What is Unforgivable in a Relationship?
Forgiveness is a funny thing. When someone you love and trust does something that breaks your faith, it can be hard to get over it. One Shecky’s Staffer has an interesting situation—she’s been on again, off again with the same guy, and even though he’s changed, sometimes she can’t forget his “off” behavior. See her story and share: What have you forgiven someone for? How did you do it? What is unforgivable in a relationship?
“I’ll fess up…I’m not that ‘old.’ A little over two years ago, just as I was about to graduate college, I found an amazing smart, sweet and cute guy. Our interests/backgrounds were so the same (obsession with Sublime—check, whacky sense of humor—definitely, same family background—yep) and we had kick-butt chemistry from the second we met. We clicked ASAP, talking on the phone or on the computer till the sun literally came up, planning to see each other although we lived states away.

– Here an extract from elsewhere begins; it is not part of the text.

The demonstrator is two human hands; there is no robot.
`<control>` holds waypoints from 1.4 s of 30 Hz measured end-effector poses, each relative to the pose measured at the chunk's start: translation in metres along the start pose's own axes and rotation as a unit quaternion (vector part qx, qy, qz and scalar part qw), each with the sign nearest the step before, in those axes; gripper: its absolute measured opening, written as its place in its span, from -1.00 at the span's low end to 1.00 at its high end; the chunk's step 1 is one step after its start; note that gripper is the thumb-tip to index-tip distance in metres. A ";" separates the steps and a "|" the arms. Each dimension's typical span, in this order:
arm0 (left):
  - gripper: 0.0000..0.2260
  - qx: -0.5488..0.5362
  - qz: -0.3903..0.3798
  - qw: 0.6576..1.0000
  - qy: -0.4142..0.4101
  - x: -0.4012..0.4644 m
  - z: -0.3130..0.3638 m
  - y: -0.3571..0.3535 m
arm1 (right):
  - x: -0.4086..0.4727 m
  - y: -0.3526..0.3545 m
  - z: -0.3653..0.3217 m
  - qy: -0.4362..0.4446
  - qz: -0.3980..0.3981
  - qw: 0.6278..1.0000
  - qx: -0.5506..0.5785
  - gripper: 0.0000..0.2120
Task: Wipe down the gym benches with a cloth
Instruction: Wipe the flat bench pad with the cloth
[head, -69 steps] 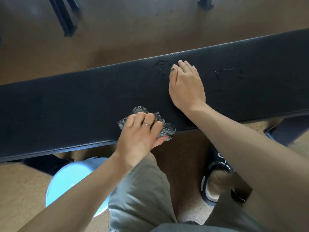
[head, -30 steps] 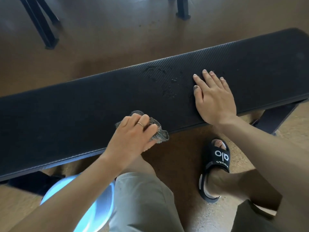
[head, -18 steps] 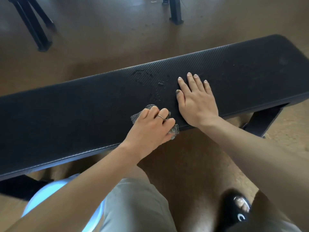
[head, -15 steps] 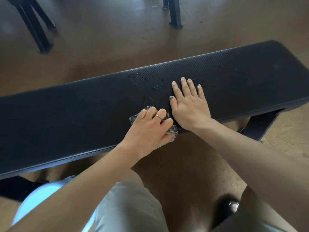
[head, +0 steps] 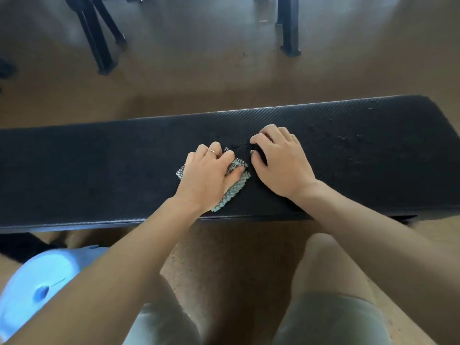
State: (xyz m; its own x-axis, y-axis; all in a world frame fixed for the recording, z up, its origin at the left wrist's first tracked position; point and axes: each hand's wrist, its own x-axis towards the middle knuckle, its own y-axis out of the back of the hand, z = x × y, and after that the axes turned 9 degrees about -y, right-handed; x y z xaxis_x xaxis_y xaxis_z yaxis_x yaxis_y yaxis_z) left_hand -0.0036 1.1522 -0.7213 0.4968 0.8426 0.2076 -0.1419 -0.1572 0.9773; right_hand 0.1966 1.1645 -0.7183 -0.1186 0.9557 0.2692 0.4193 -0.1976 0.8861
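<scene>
A long black padded gym bench [head: 99,175] runs across the view on a brown floor. My left hand [head: 206,175] presses a small grey-green checked cloth [head: 236,188] onto the middle of the pad, fingers curled over it and thumb on top. Most of the cloth is hidden under the hand. My right hand [head: 281,163] rests just to the right of the cloth with its fingers curled under, holding nothing. Water droplets [head: 348,145] speckle the pad to the right of my right hand.
A light blue round plastic container [head: 37,282] sits on the floor at the lower left, below the bench. Black metal equipment legs [head: 97,41] and a post [head: 288,28] stand on the floor beyond the bench. My knees are below the near edge.
My left hand has slid the cloth away from the near edge toward the middle of the pad. My right hand's flat fingers have curled under. The bench's right end has come into view.
</scene>
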 end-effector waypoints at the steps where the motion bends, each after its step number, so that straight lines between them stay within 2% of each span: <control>1: -0.53 0.003 -0.006 1.000 0.013 0.002 0.001 0.000 | 0.000 -0.001 0.000 -0.002 0.000 1.000 0.002 -0.74; 6: -0.57 0.029 -0.012 0.995 0.093 -0.009 0.025 0.004 | -0.002 0.000 0.000 -0.003 0.002 1.000 -0.005 -0.75; 12: -0.65 0.024 -0.036 0.997 0.071 -0.063 0.056 0.013 | -0.001 0.003 -0.001 0.003 -0.038 0.999 -0.039 -0.67; 16: -0.62 0.004 -0.043 0.997 0.064 -0.030 0.031 0.013 | 0.004 0.003 -0.002 -0.002 -0.043 0.998 -0.043 -0.66; 21: -0.65 -0.009 -0.069 0.984 0.164 0.048 -0.024 0.004 | 0.006 0.003 -0.004 0.007 -0.045 0.998 -0.053 -0.66; 24: -0.64 -0.021 -0.061 0.983 0.175 0.086 -0.046 -0.003 | 0.009 0.001 -0.003 -0.008 -0.024 0.998 -0.051 -0.67; 27: -0.60 -0.006 -0.062 0.980 0.188 0.082 -0.041 -0.004 | 0.013 0.000 -0.005 -0.014 -0.034 0.998 -0.051 -0.67; 29: -0.57 0.003 -0.059 0.983 0.174 0.056 -0.024 0.002 | 0.014 0.000 -0.005 -0.008 -0.036 0.998 -0.055 -0.69; 32: -0.59 -0.002 -0.053 0.993 0.105 -0.001 -0.002 0.015 | 0.019 -0.002 -0.006 -0.004 -0.042 0.997 -0.064 -0.73; 34: -0.59 0.004 -0.072 0.995 0.066 -0.016 -0.009 0.018 | 0.026 -0.004 -0.009 0.008 -0.043 0.997 -0.070 -0.75; 36: -0.55 0.024 -0.087 0.994 0.062 -0.004 -0.030 0.017 | 0.035 -0.008 -0.013 0.032 -0.045 0.996 -0.073 -0.76; 42: -0.61 0.017 -0.066 0.973 0.219 0.051 -0.120 0.009 | 0.048 -0.021 -0.018 0.018 -0.030 0.998 -0.057 -0.73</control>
State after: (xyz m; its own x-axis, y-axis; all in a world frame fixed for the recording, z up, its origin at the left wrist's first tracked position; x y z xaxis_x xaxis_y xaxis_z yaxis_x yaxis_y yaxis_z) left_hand -0.0820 1.2559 -0.7070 0.0956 0.9942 0.0490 -0.0698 -0.0424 0.9967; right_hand 0.1661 1.2105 -0.7170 -0.1725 0.9587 0.2262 0.3050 -0.1664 0.9377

It worked for about four months, but with me newly graduated and him with one more year of school to go, he pulled the infamous “fade out” move—he was supposed to come to my hometown one week when my parents were away, but he mysteriously stopped answering his phone, his Facebook, his AIM. After a few (okay, maybe like two dozen) texts brimming at the character limit, he finally got back to me that he, ‘Just couldn’t handle this right now.’ I was beyond heartbroken, but I figured I’d never see him again, so I did my best to move on.

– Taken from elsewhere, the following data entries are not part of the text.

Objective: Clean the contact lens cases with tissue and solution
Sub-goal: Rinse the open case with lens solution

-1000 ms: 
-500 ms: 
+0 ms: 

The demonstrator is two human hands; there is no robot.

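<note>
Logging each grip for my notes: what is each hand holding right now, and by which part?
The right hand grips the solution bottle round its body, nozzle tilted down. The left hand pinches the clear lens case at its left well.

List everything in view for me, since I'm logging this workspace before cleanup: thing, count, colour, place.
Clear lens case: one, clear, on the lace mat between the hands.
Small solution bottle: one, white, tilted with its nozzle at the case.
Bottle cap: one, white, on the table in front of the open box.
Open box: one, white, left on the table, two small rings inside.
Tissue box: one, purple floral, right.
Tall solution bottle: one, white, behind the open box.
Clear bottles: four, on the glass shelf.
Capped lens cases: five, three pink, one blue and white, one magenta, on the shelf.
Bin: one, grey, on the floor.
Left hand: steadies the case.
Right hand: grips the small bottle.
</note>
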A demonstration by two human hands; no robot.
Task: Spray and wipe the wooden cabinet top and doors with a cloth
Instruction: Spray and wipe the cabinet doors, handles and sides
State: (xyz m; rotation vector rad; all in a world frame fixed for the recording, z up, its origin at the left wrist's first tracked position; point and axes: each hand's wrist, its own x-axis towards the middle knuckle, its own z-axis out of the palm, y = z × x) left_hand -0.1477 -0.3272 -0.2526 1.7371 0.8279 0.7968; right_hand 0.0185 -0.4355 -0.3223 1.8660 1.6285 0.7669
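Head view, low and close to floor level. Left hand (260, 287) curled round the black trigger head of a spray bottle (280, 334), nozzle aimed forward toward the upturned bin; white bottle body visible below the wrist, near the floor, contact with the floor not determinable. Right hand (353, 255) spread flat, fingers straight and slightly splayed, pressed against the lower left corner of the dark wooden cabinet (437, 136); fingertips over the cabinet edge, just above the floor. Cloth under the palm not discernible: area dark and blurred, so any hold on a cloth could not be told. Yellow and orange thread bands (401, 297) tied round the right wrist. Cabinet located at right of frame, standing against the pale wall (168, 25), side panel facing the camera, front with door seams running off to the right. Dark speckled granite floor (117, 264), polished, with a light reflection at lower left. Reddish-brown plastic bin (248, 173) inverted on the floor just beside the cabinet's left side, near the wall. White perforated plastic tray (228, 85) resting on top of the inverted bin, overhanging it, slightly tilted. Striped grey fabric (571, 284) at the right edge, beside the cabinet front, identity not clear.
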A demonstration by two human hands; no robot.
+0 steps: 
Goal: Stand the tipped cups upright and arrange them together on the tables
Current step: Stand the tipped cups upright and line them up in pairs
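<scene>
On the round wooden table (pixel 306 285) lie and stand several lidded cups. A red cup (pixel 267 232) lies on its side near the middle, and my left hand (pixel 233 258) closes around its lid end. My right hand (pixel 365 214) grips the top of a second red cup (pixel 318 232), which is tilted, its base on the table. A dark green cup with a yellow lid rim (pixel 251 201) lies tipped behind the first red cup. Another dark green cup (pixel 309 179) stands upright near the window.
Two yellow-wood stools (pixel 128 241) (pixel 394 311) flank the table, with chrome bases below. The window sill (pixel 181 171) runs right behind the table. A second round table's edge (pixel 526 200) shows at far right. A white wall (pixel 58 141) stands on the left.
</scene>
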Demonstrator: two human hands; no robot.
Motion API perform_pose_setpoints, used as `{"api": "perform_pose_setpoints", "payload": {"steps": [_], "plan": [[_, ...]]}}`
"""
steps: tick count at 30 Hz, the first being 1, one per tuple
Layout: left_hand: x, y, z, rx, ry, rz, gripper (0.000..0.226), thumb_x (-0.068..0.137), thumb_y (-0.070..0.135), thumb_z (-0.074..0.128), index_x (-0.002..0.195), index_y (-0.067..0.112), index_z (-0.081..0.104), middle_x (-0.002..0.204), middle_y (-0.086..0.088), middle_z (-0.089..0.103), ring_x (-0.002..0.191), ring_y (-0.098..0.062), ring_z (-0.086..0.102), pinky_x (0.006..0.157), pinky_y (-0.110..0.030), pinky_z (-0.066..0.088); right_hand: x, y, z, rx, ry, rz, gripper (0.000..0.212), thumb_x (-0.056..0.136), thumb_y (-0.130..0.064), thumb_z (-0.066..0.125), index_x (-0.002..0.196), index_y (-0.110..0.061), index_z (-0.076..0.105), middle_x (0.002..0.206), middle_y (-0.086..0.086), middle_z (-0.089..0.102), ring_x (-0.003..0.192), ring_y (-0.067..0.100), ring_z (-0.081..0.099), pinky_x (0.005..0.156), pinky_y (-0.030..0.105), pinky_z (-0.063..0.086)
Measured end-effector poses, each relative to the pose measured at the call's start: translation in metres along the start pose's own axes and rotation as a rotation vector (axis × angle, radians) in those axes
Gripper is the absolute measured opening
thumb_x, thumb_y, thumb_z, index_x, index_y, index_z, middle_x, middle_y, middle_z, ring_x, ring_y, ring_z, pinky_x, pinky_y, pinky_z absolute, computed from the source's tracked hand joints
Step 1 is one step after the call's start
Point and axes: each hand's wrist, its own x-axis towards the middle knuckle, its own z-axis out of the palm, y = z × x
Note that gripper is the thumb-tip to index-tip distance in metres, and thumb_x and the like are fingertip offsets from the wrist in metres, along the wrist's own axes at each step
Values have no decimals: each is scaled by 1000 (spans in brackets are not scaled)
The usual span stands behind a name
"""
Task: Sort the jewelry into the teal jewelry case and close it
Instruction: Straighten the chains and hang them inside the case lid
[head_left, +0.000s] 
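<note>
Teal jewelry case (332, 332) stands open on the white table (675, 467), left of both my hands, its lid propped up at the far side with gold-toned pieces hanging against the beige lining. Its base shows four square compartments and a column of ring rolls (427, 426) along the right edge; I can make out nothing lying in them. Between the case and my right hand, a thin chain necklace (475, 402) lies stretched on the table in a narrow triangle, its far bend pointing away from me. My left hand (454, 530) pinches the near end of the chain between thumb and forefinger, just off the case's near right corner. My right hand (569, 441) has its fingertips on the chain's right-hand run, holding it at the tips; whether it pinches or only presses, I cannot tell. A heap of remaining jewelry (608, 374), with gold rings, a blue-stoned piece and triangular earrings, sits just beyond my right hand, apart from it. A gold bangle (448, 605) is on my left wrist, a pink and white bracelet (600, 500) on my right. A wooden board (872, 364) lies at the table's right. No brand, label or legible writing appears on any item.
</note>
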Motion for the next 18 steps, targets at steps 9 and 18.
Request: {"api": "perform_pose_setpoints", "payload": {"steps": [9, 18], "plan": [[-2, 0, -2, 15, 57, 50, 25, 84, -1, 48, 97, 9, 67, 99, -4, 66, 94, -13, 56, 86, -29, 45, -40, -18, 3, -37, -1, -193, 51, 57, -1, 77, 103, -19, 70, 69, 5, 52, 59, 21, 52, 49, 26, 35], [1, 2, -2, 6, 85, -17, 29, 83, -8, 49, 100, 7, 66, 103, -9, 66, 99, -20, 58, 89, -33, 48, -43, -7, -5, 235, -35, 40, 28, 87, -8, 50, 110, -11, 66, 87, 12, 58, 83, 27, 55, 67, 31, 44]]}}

Until he kept coming back. I eventually moved to another state for a job, but he would still contact me, promising to visit then canceling last minute. This happened at least once a month for over a year. At the time, I was dating a lot of douche-y dudes (even several at once) to try to forget him once and for all, but I still couldn’t shake our connection. I compared everyone to how well he and I got along. I would believe him every time he said he was coming, only to find myself scarfing down a welcome-back batch of brownies I made for him by myself, choking back tears for the 20th time.
Now he’s my boyfriend, and he’s done a total 180 from the person he used to be. He shows up on time, he supports me, he loves me…and I love him back. But sometimes I feel so Jekyll and Hyde about the whole thing. Most times I’m crazy in love with him, but other times I feel like I can’t forget that the monster he was is still somewhere inside the very same person I adore. Those last minute texts (sometimes the night before!) come back to haunt me at the oddest moments. He hurt me bad, and sometimes I’m still on the defense. Believe me, we’ve gotten into fights about it—I pick him apart for everything he does wrong, he gets confused by my outbursts over seemingly ‘small’ stuff.
He’s done nothing blatantly wrong the whole time we’ve been officially dating and I am his first girlfriend ever. Should I get over what he did? How? I really do love him, but this whole situation is hard and so complicated.”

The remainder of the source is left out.